In midafternoon a message of warning was passed to my companion in the street, by one of the same couriers who regularly carry communications between Freeman and his father while Freeman is in Paris. Saville and a party of men had been observed, boldly crossing the Channel. It might be thought that as a citizen of England, still technically at war with France, our archenemy would put himself into some considerable danger by so doing—but he may well have managed to get himself accredited somehow as a delegate to the peace talks. Whether that is the true explanation or not, I am sure that some high-level understanding exists, making this a safe land for him to travel in—safer than for me. The powerful and wealthy have, in a very real sense, their own nationality.
After digesting this disquieting news about Saville, my friend and I laid low until the time came for us to keep our appointment with Franklin. Freeman changed his costume in our room, and we separated when we left it. I had no other costume that would fit me, and I cannot, of course, disguise my height. But I left our room by means of the window and the rooftops, and was not molested. We met again at a prearranged place on the river-bank, where a boat was waiting to take us the short distance down the Seine to Passy.
The Hotel de Valentinois, where Franklin has now been in residence for seven years, has its own landing stage. Freeman and I were met there by a guide, under the observance of a couple of armed men; and from thence, our faces muffled with cloaks, were conducted on a winding uphill path among trees and bushes, until we were at the house itself, which seems almost worthy to be called a chateau; it is finely built, and the ceilings of all the rooms I entered were high enough to let me stand erect beneath them.

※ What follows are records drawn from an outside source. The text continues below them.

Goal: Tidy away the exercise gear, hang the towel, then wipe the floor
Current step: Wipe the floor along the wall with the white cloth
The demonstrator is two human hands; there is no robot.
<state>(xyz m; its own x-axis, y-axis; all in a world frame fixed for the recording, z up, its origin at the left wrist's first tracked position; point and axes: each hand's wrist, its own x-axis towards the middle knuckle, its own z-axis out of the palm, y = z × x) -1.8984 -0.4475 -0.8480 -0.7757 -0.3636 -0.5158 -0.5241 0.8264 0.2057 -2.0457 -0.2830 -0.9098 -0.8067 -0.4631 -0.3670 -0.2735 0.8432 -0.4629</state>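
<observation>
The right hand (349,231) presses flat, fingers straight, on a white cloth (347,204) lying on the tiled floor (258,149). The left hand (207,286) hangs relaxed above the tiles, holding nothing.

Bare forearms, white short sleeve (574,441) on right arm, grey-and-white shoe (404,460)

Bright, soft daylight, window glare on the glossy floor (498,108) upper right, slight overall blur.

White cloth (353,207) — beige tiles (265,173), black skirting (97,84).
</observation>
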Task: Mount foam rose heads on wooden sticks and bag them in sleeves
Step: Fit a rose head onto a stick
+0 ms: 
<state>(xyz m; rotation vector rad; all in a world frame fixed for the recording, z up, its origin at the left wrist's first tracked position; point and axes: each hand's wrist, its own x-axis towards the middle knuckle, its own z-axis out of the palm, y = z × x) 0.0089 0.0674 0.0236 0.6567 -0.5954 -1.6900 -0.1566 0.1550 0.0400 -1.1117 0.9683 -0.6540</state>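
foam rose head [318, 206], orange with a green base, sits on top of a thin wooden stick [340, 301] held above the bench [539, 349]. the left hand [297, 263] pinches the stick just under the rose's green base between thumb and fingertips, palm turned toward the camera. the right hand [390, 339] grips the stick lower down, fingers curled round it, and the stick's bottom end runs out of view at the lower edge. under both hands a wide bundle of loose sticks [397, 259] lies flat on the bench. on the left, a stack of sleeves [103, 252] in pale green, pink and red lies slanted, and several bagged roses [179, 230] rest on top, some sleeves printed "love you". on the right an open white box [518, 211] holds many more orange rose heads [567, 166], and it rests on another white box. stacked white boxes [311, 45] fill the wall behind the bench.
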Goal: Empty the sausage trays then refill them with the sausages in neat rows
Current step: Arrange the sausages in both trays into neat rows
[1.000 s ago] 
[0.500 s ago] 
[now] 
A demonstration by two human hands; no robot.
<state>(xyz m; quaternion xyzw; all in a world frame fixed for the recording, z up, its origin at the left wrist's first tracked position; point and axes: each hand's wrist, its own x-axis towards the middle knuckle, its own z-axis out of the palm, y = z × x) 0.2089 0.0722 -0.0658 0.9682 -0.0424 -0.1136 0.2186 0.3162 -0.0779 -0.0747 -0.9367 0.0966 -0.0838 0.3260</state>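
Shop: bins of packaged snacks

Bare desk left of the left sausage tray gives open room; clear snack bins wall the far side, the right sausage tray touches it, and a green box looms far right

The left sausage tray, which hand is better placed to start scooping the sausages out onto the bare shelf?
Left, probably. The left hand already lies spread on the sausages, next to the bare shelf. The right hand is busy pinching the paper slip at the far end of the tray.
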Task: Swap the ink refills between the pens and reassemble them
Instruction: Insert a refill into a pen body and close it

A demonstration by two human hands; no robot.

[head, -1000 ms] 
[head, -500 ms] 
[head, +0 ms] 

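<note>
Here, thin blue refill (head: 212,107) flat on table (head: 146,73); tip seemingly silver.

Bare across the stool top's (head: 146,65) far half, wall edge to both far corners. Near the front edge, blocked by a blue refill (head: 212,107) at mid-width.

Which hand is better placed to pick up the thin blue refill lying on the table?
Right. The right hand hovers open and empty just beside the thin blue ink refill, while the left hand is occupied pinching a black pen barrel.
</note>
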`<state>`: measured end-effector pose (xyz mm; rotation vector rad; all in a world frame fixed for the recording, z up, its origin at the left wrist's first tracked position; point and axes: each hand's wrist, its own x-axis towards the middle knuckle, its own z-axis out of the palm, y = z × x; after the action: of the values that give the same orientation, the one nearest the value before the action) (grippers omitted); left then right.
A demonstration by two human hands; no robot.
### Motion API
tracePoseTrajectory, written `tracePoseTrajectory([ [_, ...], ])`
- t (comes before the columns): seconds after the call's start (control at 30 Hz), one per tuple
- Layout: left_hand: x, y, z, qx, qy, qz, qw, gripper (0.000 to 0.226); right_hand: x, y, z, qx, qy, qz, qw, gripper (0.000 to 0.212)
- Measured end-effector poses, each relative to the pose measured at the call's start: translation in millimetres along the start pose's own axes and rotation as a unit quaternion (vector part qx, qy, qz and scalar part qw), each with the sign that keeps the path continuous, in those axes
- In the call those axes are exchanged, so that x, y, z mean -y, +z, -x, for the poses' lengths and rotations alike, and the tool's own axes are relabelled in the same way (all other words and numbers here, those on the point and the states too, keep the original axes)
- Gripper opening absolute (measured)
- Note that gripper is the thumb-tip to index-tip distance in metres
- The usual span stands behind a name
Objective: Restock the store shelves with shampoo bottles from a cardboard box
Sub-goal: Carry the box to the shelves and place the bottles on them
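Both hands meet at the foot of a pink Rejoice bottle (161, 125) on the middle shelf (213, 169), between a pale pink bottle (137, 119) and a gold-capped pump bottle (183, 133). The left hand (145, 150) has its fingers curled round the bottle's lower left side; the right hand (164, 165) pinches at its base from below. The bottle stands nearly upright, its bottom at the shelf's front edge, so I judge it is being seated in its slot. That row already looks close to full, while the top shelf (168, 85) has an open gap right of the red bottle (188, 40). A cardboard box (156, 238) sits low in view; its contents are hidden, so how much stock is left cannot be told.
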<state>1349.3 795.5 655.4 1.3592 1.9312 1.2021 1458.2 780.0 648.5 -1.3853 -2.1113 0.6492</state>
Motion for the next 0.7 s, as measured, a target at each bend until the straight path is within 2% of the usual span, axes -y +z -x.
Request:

One last time, at a side door of the house, we had to wait; then we were shown in, and up some stairs, to a large, cheerful, private room warmed by a crackling fire, the same room wherein I had met Franklin on my previous visit. As before, desk and tables were littered with books, papers, and writing materials. On one small table at one side of the pleasant room, a set of ebony and ivory chessmen waited, in the midst of an interrupted game or problem.
The room also contained a great deal of equipment for electrical experiments. From a chair in front of a table laden with such apparatus Benjamin Franklin rose to give us greetings as we entered. He appears today scarcely changed from when I saw him last; in his case another year or two added to eighty-odd have had but small effect.